Go vs C benchmark. Could Go be faster than C?
During last semester I was attending Multiprocessor Architectures course, given at Facultad de Informática where I study my Computer Science degree.
As part of the assignments due to pass the course, we had to do several programs written in C to benchmark matrix multiplication by testing different techniques and technologies. First of all we had to do a secuential program in three different versions:
- A normal one where the result matrix is ordered by rows and the loops range the matrix by rows too
- An “inter” version where the result matrix is ordered by rows but the loops range the matrix by columns (loops exchange).
- A “noacum” version where the variable keeping up the partial sums of the elements is deleted and each time a value is calculated, it is written to and read from the result matrix.
Later on, we had to do a parallel implementation using OpenMP, which will not be explained here, and another one using 3 threads.
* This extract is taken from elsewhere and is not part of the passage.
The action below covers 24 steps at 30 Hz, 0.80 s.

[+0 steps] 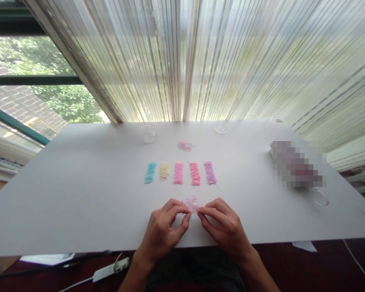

In this version we have other three versions:
- One where we use bounded threads (system or kernel level threads) and we parallelize elements of the result matrix. Each thread is bounded to a system process and there is real parallelism.
- Another one where we use bounded threads but we parallelize entire rows of the result matrix.
- A last one where we use unbounded threads (user level threads) parallelizing elements of the result matrix where there is no real parallelism as we multiplex several threads into a system process.
There are some considerations to be made. The programs where made and compiled for a 64 bit machine using Linux CentOS 6.0 with kernel 2.6.32. This machine is part of a cluster though programs were running in a single computer, and mounts two Quad-core ©Intel Xeon X5450 microprocessor at 3GHz. So we have a 8 core machine in 2 dies, which each of them has separate Cache L1 for instructions and data with 32KB capacity each and a write-back policy, and they share a 12MB Cache L2. Some interesting values in the configuration of the machine are that max locked memory is limited to 64KB per user and the stack size is 10,240 KBytes.
Another considerations are that this version of Linux doesn’t support unbounded threads in C, so we will not have into account their execution times and that the Go versions have been done using the GOMAXPROCS function to determine the existence of real parallelism.
Before digging into the code and the time results let’s see which tests have been passed and how are the matrix we will be multiplying:
- Test 1
- Matrix 1: 800×900 – 720,000 elements.
- Matrix 2: 900×3000 – 2,700,000 elements.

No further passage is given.